**Problem requirements**. Give back exactly the stretch of data below from the line holding "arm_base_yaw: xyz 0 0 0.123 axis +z" through the line holding "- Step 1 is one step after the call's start", both ends included, and leave the remaining lines out.

Exercise input START

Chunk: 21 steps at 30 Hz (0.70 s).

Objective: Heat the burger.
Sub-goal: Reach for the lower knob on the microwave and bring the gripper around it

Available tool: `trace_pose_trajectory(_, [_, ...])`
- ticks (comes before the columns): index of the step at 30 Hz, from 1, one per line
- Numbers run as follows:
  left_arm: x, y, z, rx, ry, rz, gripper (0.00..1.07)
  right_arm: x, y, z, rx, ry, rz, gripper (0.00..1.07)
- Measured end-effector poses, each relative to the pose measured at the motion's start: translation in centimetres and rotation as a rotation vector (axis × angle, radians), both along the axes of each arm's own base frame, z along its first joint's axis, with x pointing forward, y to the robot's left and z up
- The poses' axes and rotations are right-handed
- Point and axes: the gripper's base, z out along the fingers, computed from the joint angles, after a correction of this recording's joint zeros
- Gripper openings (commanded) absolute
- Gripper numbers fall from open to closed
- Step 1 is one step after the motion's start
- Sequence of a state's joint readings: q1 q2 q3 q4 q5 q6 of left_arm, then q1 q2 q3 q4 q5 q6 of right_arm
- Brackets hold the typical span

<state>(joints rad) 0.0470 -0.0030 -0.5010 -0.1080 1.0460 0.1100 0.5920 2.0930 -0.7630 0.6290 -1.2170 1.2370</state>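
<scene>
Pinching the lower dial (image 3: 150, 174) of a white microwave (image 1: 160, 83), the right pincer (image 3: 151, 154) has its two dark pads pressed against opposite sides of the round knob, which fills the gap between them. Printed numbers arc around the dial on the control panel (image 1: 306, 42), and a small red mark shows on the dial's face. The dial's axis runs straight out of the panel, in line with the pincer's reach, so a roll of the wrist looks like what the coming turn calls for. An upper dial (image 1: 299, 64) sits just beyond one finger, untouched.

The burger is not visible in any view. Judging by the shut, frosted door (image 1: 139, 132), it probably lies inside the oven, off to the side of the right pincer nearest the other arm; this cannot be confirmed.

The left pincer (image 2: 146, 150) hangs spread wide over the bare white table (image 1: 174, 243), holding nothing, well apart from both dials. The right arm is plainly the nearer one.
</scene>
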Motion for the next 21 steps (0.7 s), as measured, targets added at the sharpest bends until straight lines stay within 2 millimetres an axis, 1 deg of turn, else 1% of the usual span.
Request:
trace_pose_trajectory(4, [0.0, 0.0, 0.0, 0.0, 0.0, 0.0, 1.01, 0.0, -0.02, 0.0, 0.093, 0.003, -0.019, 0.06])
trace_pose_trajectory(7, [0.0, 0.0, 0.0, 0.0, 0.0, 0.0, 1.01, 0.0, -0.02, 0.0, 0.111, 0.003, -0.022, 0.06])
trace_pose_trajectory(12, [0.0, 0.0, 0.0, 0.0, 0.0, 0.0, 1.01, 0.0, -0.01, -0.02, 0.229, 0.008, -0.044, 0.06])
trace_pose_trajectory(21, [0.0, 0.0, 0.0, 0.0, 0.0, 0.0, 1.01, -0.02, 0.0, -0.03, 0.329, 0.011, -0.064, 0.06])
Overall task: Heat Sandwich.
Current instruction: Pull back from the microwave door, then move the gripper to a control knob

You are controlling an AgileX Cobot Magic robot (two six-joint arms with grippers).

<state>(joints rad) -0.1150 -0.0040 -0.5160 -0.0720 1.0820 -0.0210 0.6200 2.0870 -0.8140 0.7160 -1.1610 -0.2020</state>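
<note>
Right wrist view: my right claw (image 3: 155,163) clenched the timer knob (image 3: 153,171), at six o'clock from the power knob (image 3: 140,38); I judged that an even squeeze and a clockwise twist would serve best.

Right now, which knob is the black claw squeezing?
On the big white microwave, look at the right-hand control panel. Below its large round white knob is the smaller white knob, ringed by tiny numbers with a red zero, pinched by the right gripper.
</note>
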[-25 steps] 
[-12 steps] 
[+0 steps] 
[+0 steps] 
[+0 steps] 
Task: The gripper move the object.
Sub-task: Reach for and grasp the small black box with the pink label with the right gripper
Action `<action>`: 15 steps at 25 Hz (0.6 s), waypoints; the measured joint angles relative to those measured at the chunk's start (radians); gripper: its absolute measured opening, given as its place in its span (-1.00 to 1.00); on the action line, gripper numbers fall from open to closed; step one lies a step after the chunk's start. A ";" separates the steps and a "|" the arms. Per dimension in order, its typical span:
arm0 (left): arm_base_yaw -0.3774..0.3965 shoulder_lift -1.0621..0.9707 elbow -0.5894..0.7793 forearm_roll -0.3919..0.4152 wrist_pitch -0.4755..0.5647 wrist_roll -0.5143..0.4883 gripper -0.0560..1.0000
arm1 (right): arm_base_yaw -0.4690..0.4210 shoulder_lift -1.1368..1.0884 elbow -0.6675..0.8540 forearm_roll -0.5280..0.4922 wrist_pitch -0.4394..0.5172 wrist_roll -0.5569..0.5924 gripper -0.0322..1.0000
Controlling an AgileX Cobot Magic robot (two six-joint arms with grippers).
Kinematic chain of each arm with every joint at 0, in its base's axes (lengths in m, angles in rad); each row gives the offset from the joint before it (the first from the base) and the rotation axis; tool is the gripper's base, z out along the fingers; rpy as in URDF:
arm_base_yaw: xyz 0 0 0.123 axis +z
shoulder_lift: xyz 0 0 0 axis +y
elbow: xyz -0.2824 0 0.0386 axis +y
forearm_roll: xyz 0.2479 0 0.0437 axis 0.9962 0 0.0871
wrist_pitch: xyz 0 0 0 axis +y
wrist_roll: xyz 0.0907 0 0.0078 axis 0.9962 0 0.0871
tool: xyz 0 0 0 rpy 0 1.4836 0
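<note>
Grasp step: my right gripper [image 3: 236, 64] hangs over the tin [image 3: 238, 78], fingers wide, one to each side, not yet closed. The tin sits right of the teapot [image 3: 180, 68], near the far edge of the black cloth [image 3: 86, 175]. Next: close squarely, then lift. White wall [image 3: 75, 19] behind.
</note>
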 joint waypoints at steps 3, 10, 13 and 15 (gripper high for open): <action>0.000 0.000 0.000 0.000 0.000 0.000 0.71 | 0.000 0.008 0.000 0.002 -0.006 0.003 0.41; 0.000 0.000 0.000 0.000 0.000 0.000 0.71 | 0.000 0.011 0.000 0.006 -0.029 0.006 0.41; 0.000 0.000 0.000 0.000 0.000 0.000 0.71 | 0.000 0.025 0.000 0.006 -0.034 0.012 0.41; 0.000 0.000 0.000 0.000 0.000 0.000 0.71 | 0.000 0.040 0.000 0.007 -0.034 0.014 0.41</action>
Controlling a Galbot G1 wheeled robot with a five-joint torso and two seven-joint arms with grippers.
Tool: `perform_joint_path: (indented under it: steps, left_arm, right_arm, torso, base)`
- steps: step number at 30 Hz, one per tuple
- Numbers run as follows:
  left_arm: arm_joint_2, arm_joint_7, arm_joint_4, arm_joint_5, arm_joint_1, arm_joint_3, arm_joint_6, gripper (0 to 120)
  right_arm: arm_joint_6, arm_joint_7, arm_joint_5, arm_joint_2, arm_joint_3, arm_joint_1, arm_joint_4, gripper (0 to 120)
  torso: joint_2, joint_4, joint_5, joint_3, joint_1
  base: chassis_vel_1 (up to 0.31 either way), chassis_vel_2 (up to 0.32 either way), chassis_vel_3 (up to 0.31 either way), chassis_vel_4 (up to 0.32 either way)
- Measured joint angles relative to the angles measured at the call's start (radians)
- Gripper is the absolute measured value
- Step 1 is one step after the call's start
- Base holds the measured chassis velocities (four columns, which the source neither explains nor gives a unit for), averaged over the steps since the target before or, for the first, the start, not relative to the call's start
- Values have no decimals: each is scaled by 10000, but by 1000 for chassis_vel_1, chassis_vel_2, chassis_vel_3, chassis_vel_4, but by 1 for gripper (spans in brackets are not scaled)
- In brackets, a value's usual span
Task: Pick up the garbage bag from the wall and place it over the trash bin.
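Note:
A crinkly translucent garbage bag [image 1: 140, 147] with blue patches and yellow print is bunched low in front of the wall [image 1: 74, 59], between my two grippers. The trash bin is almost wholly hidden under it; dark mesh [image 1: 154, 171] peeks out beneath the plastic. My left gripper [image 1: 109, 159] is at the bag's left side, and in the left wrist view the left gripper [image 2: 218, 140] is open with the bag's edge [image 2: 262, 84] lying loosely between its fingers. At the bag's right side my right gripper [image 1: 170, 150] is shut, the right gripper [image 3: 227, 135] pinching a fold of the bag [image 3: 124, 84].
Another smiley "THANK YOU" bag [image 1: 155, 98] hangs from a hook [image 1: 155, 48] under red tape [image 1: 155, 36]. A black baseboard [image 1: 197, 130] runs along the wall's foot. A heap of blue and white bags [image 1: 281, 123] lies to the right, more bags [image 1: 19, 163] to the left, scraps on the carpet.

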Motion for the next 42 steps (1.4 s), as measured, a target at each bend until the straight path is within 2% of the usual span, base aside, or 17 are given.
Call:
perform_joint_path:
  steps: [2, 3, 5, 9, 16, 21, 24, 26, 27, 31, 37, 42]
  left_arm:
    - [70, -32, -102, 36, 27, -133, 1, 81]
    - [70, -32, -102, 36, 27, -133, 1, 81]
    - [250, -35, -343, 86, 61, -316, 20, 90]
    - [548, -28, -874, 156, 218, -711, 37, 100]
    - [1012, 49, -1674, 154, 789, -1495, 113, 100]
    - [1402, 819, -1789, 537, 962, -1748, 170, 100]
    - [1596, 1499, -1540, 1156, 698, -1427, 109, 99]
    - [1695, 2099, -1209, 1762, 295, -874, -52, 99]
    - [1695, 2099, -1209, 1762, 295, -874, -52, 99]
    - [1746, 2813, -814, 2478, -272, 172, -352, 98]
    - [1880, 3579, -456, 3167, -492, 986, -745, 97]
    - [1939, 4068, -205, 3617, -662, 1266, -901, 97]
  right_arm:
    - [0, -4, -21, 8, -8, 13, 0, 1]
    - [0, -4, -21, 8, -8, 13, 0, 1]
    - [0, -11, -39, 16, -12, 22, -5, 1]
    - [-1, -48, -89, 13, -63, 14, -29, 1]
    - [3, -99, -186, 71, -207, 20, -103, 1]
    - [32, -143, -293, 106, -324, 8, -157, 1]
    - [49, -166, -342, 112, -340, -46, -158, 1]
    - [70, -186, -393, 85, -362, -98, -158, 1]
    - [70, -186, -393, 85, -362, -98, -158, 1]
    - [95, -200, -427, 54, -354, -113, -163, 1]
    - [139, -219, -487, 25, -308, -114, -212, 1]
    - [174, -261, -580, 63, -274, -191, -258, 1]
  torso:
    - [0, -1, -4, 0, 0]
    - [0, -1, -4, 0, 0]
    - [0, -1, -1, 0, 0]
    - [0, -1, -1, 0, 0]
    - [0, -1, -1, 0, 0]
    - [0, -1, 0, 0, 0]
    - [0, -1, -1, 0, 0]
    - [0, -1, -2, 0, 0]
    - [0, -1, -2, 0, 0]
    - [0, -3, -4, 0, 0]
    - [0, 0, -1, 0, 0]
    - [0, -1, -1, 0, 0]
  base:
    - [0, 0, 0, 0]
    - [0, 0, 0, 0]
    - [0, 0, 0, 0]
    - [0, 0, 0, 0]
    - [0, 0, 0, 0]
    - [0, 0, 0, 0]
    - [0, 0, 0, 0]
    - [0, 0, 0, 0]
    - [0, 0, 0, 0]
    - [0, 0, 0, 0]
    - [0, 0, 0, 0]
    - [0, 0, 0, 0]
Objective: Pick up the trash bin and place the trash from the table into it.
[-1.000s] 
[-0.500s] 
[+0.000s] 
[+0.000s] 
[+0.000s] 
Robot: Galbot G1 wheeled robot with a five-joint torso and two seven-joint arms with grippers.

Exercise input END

**Exercise output**.
arm_base_yaw: xyz 0 0 0.123 axis +z
shoulder_lift: xyz 0 0 0 axis +y
elbow: xyz -0.2824 0 0.0386 axis +y
forearm_roll: xyz 0.2479 0 0.0437 axis 0.9962 0 0.0871
wrist_pitch: xyz 0 0 0 axis +y
wrist_roll: xyz 0.0907 0 0.0078 axis 0.9962 0 0.0871
tool: xyz 0 0 0 rpy 0 1.4836 0
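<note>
Grasp step: my right gripper [image 3: 236, 64] hangs over the tin [image 3: 238, 78], fingers wide, one to each side, not yet closed. The tin sits right of the teapot [image 3: 180, 68], near the far edge of the black cloth [image 3: 86, 175]. Next: close squarely, then lift. White wall [image 3: 75, 19] behind.
</note>
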 joint waypoints at steps 3, 10, 13 and 15 (gripper high for open): <action>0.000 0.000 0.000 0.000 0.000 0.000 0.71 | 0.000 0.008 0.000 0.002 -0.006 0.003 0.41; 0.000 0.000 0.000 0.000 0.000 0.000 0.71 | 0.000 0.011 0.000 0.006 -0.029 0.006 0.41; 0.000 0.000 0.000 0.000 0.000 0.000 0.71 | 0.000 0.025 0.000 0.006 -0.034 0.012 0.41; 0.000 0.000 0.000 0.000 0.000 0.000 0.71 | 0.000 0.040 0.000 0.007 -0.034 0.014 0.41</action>
Controlling a Galbot G1 wheeled robot with a five-joint torso and two seven-joint arms with grippers.
Tool: `perform_joint_path: (indented under it: steps, left_arm, right_arm, torso, base)`
- steps: step number at 30 Hz, one per tuple
- Numbers run as follows:
  left_arm: arm_joint_2, arm_joint_7, arm_joint_4, arm_joint_5, arm_joint_1, arm_joint_3, arm_joint_6, gripper (0 to 120)
  right_arm: arm_joint_6, arm_joint_7, arm_joint_5, arm_joint_2, arm_joint_3, arm_joint_1, arm_joint_4, gripper (0 to 120)
  torso: joint_2, joint_4, joint_5, joint_3, joint_1
  base: chassis_vel_1 (up to 0.31 either way), chassis_vel_2 (up to 0.32 either way), chassis_vel_3 (up to 0.31 either way), chassis_vel_4 (up to 0.32 either way)
- Measured joint angles relative to the angles measured at the call's start (radians)
- Gripper is the absolute measured value
- Step 1 is one step after the call's start

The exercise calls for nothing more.